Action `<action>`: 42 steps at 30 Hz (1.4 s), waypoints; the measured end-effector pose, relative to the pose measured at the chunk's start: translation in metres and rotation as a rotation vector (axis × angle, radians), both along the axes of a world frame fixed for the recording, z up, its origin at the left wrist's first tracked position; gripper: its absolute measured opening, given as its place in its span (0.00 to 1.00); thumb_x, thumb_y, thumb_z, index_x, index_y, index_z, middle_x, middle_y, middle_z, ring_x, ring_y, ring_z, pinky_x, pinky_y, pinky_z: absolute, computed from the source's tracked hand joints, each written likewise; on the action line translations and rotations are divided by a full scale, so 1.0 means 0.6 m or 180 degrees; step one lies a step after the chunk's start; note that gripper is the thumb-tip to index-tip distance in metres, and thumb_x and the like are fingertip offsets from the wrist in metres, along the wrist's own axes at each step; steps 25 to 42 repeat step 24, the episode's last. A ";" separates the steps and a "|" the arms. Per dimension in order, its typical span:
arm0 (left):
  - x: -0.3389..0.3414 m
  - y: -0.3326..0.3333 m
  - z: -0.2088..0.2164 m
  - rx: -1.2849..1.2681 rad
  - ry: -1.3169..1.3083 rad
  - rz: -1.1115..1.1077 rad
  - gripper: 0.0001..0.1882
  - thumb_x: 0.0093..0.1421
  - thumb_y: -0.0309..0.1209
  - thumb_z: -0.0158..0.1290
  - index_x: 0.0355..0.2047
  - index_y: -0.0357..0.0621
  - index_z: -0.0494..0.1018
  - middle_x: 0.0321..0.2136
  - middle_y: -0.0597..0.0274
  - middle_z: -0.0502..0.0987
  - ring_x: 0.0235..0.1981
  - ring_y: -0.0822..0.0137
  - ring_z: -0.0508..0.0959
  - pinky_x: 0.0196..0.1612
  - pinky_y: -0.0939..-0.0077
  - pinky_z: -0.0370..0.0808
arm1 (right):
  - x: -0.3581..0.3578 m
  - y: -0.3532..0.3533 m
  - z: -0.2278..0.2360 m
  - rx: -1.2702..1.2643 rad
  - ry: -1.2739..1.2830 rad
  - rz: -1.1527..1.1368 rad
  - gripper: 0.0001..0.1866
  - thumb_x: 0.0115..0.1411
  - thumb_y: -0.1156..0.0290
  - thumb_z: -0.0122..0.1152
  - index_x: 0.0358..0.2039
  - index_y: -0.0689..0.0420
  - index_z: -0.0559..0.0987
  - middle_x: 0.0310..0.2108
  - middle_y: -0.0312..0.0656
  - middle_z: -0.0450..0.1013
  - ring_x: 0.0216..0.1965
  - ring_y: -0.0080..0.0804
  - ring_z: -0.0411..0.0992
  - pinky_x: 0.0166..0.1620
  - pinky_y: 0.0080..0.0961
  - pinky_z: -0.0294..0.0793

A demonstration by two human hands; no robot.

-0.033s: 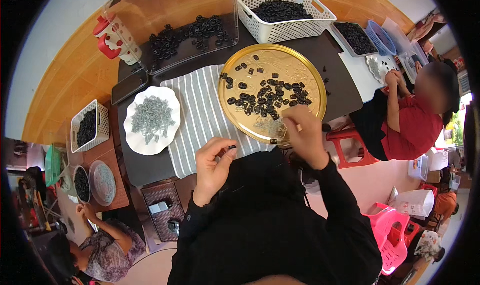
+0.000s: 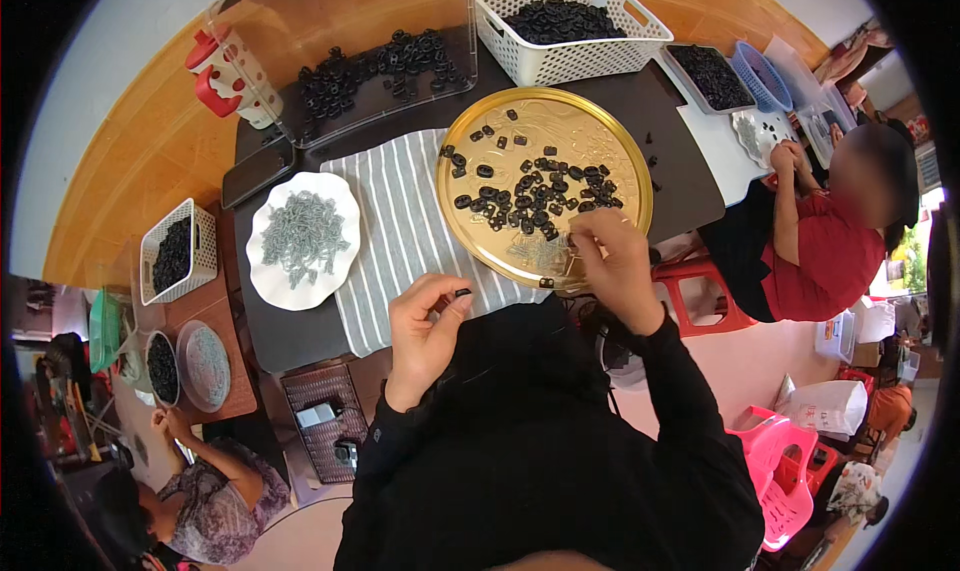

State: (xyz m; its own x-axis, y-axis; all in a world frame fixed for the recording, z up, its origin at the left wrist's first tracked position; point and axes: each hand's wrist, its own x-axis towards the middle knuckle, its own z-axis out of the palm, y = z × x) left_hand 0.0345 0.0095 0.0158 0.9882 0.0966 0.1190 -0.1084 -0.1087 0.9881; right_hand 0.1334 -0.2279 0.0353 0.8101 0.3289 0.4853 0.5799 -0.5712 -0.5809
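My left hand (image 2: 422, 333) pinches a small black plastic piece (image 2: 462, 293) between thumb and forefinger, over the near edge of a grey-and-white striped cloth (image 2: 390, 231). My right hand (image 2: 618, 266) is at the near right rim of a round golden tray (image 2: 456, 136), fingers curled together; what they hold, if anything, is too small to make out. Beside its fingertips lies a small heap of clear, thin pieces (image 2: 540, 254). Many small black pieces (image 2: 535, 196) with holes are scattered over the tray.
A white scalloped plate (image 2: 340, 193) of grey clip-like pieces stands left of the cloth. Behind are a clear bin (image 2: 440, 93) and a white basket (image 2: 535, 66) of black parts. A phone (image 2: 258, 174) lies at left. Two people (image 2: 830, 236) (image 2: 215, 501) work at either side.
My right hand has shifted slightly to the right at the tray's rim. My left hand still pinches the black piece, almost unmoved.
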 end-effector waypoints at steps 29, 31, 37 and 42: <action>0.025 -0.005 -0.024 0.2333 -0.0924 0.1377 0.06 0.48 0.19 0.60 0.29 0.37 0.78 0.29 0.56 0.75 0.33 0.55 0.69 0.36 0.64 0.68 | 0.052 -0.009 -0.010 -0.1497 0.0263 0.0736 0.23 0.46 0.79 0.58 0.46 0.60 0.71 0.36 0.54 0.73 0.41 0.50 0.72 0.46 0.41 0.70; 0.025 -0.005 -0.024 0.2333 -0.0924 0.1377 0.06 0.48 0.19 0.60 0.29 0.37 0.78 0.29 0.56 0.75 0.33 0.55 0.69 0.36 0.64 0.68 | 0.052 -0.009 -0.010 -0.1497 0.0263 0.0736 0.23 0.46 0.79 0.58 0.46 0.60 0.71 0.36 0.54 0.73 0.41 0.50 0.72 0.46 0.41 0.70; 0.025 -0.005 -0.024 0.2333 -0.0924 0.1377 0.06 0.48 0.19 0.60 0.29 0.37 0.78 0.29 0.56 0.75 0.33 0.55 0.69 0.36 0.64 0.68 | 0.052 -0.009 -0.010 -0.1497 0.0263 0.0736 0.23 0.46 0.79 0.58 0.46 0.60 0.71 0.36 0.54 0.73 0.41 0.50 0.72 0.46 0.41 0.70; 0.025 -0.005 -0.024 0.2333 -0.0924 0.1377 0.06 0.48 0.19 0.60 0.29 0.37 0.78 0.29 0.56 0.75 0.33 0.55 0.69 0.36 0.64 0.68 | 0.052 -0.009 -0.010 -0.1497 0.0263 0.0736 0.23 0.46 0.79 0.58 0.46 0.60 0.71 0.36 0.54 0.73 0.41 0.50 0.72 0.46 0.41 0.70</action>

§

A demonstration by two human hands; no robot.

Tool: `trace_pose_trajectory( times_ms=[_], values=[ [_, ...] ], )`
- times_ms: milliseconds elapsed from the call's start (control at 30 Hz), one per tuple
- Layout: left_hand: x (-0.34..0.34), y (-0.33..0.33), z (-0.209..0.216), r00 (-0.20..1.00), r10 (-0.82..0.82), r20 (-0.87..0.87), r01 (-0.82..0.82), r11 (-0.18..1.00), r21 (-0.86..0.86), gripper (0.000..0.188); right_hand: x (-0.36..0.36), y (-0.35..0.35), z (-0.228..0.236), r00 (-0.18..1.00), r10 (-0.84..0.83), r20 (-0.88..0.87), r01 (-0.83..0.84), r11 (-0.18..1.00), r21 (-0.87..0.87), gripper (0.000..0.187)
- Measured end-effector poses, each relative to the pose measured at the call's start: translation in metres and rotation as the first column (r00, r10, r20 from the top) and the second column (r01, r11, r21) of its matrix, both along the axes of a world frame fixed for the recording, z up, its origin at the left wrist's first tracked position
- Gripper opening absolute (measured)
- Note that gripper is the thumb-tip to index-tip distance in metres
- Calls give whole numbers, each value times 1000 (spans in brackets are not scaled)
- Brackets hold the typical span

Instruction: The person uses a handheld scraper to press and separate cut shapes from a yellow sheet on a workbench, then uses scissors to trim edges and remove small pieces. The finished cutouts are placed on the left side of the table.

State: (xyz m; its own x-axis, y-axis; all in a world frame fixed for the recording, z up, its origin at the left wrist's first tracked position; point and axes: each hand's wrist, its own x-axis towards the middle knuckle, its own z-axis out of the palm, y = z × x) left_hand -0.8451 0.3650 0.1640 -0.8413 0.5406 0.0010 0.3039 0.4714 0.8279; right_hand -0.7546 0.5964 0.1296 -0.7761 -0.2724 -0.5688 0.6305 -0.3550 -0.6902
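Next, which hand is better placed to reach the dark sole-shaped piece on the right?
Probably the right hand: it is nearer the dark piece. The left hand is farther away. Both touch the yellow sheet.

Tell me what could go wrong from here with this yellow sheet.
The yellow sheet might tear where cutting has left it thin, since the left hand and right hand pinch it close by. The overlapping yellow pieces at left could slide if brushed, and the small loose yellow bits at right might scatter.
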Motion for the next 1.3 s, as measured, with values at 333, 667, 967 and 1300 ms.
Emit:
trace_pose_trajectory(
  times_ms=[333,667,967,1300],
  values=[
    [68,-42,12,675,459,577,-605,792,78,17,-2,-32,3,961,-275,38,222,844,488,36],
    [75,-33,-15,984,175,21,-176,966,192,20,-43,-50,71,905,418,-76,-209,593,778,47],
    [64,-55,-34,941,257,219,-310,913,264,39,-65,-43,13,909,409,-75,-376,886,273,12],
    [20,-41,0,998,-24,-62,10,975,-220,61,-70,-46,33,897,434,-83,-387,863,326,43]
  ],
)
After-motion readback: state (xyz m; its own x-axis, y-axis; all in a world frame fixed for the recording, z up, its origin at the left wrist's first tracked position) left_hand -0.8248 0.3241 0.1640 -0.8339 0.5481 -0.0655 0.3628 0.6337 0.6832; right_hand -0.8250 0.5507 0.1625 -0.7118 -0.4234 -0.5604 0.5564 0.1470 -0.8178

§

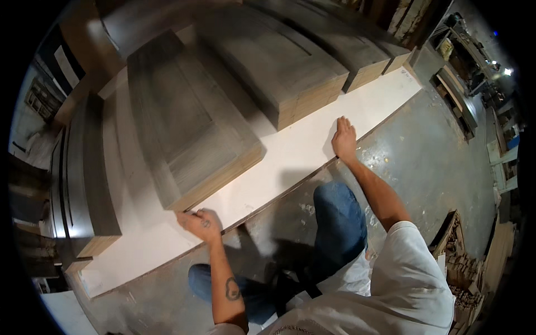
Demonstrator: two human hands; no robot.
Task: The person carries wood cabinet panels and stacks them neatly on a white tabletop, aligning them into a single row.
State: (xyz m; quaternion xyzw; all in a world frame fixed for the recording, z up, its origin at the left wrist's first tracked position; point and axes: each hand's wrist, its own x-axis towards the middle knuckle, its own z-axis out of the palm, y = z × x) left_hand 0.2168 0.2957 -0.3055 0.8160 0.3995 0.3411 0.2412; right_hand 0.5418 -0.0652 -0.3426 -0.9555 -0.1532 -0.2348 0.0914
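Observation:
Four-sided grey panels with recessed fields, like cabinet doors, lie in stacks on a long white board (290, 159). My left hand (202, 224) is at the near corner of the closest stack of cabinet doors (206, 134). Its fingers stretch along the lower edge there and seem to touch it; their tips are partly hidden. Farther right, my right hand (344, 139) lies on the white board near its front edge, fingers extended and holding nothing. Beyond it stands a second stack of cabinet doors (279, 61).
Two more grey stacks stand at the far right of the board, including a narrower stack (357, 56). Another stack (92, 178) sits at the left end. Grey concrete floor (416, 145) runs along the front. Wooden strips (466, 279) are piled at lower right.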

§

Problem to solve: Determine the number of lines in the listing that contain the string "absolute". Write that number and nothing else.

Answer box: 2